The Dow Jones Industrial Average gained 0.4 per cent to 25,475.02.
The broad-based S&P 500 climbed 0.4 per cent to 3,055.73, while the tech-rich Nasdaq Composite Index advanced 0.7 per cent to 9,552.05.
US cities braced Monday for more fury on the streets following outrage at the killing of an unarmed black man, George Floyd, at the hands of Minneapolis police.
Mayor Bill de Blasio added New York City to the growing list of major American metropolises under curfew orders.

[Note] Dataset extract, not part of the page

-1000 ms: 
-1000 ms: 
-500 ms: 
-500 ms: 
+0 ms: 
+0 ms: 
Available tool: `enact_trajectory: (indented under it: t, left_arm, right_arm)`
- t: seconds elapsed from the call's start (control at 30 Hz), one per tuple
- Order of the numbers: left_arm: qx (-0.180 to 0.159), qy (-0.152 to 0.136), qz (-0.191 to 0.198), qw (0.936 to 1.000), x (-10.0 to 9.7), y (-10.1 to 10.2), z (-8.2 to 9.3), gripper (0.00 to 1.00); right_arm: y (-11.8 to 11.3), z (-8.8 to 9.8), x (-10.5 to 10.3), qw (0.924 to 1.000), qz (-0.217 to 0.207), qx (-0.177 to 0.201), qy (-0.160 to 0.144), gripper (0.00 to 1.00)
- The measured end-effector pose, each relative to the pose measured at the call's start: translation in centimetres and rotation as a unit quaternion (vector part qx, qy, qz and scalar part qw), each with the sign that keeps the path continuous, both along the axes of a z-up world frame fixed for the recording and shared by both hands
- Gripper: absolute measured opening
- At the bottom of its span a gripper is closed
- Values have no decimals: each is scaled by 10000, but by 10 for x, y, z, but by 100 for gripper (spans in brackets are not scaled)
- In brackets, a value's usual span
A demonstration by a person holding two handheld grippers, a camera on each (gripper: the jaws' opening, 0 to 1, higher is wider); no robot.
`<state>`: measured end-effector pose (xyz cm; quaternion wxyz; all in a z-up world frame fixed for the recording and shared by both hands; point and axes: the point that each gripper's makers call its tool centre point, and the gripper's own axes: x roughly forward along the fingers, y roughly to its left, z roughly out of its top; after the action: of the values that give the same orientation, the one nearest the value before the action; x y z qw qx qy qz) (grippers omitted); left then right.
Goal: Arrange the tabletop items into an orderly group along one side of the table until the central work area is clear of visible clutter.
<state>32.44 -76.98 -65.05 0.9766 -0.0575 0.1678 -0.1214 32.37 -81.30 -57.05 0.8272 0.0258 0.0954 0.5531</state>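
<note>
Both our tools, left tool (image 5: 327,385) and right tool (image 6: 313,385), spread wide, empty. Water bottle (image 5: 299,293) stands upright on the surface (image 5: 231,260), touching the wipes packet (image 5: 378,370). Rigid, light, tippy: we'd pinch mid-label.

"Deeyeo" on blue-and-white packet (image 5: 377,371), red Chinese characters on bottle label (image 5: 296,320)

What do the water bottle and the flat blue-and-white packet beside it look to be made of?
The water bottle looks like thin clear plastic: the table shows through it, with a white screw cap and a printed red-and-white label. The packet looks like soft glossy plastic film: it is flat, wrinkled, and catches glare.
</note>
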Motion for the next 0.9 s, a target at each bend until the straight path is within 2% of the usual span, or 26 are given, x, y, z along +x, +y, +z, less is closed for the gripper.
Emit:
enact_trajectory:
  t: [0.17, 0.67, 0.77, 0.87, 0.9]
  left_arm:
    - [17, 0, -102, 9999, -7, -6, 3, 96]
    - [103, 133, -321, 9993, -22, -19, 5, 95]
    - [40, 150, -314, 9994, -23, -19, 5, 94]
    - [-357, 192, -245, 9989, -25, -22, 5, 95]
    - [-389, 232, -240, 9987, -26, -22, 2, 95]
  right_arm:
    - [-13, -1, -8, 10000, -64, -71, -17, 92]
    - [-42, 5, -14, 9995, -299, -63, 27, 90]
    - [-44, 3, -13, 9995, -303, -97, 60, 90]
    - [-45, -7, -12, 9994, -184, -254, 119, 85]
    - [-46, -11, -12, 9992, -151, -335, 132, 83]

The protests come as Latinos and African Americans have suffered disproportionate rates of death and hospitalisation from the coronavirus outbreak.
Despite the chaotic layering-on of the protests with a public health crisis, analysts said markets have historically shrugged off civil disruptions.
"Generally speaking, social type of violence doesn't really come in as a market factor," said LBBW's Karl Haeling.
"Today though it got people a little concerned because it could hurt consumer confidence, it could spread Covid, delay the reopening maybe," he said. "But on the other side of that, this could make Congress more willing to come though with a fiscal package."
Hopes about the reopening of US states have lifted the markets significantly from March lows, although this week's economic data is again expected to be ugly.
One report Monday showed the manufacturing sector stabilised but "extremely depressed," in the words of one analyst. The calendar includes also the May jobs report and an update on conditions in the services sector.
Markets also disregarded China's pointed reaction to President Donald Trump's announcements targeting the country over a Hong Kong security law.
"Any words and actions that harm the interests of China will be met with counter-attacks on the Chinese side," said foreign ministry spokesman Zhao Lijian at a press briefing Monday.
But markets have taken solace in the signs that rising US-China tensions do not threaten a trade detente between the two countries.